Start of The input
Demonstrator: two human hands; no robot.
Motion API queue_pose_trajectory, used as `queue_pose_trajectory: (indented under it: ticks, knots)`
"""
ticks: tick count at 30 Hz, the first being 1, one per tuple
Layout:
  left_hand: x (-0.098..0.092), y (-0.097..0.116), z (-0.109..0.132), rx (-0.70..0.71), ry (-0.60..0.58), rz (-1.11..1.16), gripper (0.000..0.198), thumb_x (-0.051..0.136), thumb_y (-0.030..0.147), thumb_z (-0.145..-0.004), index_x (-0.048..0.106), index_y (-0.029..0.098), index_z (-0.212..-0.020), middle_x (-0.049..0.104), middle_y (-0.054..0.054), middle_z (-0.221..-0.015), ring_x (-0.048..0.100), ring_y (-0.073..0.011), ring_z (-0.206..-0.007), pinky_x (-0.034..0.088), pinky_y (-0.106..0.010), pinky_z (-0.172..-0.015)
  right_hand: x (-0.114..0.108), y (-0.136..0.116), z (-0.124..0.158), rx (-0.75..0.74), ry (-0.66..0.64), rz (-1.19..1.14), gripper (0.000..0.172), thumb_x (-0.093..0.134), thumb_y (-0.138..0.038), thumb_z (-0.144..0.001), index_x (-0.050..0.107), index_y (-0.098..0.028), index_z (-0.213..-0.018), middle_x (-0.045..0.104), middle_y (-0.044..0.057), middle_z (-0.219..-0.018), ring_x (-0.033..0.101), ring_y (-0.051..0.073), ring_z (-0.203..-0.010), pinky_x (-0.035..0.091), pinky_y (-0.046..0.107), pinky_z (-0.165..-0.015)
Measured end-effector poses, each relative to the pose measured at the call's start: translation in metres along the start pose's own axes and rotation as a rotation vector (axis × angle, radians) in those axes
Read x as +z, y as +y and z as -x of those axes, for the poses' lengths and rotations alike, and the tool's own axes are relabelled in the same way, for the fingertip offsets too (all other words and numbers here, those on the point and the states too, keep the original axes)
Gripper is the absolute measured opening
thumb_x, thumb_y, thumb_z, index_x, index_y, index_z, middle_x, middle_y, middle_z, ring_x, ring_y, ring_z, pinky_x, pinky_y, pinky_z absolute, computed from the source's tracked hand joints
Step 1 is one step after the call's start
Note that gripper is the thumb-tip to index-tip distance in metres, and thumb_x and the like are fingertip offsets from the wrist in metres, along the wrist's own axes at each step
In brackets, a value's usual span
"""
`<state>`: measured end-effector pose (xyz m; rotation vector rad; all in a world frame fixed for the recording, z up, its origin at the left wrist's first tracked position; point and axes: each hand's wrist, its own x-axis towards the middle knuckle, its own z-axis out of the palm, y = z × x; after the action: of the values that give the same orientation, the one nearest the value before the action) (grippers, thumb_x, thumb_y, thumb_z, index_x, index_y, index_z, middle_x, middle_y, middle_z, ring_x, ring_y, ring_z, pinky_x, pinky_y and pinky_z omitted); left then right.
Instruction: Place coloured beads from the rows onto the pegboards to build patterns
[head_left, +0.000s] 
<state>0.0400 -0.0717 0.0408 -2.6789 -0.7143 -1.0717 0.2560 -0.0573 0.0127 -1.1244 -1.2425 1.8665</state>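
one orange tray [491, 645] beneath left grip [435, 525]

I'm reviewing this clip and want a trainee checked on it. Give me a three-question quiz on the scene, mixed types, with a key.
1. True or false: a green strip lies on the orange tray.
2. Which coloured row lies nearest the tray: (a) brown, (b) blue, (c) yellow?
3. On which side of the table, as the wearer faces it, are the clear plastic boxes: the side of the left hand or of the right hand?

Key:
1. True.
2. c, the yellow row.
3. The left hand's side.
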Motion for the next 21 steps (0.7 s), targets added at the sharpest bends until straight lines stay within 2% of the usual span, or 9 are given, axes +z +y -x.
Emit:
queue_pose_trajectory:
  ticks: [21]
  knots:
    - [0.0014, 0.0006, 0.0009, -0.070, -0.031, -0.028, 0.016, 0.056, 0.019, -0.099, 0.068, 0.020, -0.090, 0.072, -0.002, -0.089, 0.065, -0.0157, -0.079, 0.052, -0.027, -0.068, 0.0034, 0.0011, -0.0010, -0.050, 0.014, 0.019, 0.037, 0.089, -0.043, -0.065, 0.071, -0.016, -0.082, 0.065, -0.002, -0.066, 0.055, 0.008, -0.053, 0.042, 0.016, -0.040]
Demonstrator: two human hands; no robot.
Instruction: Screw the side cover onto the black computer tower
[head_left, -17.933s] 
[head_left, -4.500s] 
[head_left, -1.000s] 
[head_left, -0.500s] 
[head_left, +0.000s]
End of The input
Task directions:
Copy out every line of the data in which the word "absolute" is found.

Answer area:
Gripper is the absolute measured opening
thumb_x, thumb_y, thumb_z, index_x, index_y, index_z, middle_x, middle_y, middle_z, ring_x, ring_y, ring_z, pinky_x, pinky_y, pinky_z absolute, computed from the source's tracked hand joints

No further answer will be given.